A majority of Democrats supported the measure in the House (16-12) and Democrats were evenly split in the Senate (7-7). Republicans narrowly approved the measure in both chambers, by a 17-14 margin in the House and 9-6 in the Senate.
Republican opposition was probably mostly motivated by a misguided concern over protecting the integrity of established upper-middle class neighborhoods. Such neighborhoods generally have deed restrictions setting usage and design standards that HB 2570 wouldn’t have overridden, and probably no legislation could given the state constitutional provision protecting contractual obligations.
Regardless, a majority of legislators, Republican and Democratic, accepted that freeing the market was necessary to meaningfully move the needle on housing availability and affordability. Despite Hobbs’s veto, that’s a really important consensus.
I found additional encouragement in an article in the Arizona Capitol Times about housing legislation by reporter Jakob Thorington. There are two commercial repurposing bills working their way through the chambers.
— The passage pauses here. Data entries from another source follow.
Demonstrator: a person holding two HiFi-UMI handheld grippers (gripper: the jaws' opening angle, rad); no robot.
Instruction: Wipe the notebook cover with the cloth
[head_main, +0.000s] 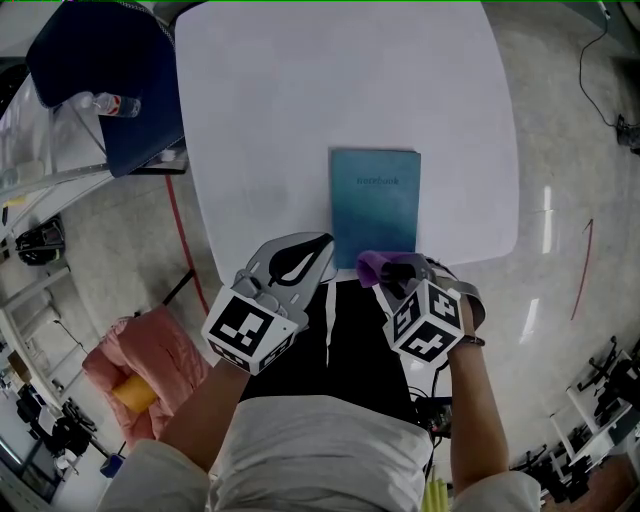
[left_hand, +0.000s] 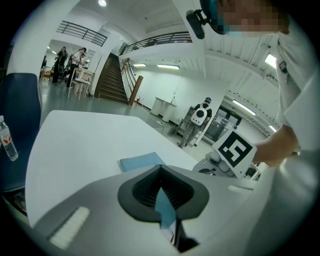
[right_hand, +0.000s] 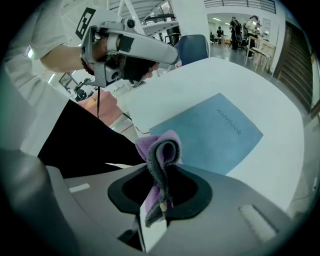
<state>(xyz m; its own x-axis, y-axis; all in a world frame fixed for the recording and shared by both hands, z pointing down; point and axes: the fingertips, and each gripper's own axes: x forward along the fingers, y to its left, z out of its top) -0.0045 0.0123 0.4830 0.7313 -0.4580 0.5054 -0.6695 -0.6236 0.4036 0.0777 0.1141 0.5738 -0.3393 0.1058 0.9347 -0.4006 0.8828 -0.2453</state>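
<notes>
1. Notebook: flat teal rectangle with a matte cover, title side up. It lies by the near edge of the smooth white table, long axis running away from the person.
2. Cloth: purple, fuzzy, folded, grey-edged. The right gripper pinches it in closed jaws at the notebook's near edge.
3. Left gripper: jaws together, empty, beside the notebook's near left corner.

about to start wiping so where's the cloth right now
The purple cloth is clamped in the right gripper, low centre-right in the head view, just short of the blue notebook's near edge.
</notes>
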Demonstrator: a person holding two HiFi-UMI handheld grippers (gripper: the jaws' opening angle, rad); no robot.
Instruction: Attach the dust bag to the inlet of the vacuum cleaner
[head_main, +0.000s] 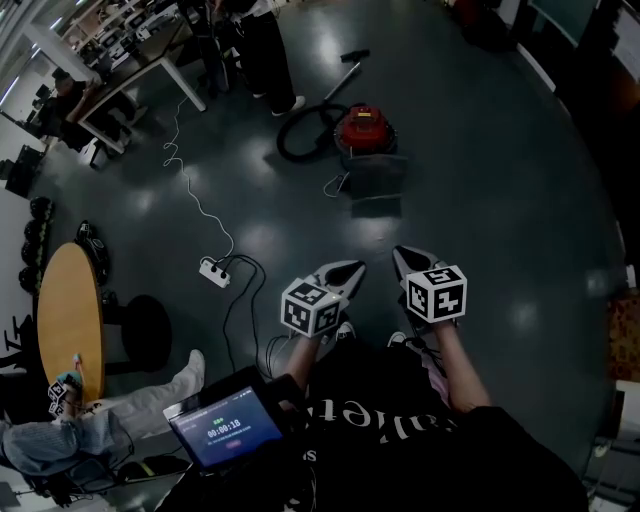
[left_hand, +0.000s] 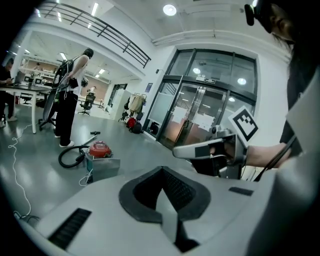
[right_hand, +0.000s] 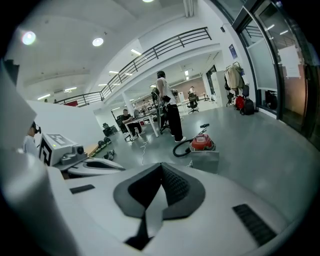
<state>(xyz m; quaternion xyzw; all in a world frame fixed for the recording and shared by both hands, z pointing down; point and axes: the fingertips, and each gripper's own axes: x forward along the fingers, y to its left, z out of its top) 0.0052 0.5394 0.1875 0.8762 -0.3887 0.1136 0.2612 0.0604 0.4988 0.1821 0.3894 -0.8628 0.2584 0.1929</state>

One makes residential conversions generally available; the other permits but sharply limits them.
Thorington paraphrases the reason Democratic Rep. Analise Ortiz gave for preferring the broader bill: it would allow the free market to decide where adaptive zoning occurs.
That’s the kind of thinking that gives hope for meaningful and measurable improvements to the status quo on housing. A majority of legislative Democrats are now ready to put the market to work on housing availability and affordability. Hobbs should be joining, rather than thwarting, them.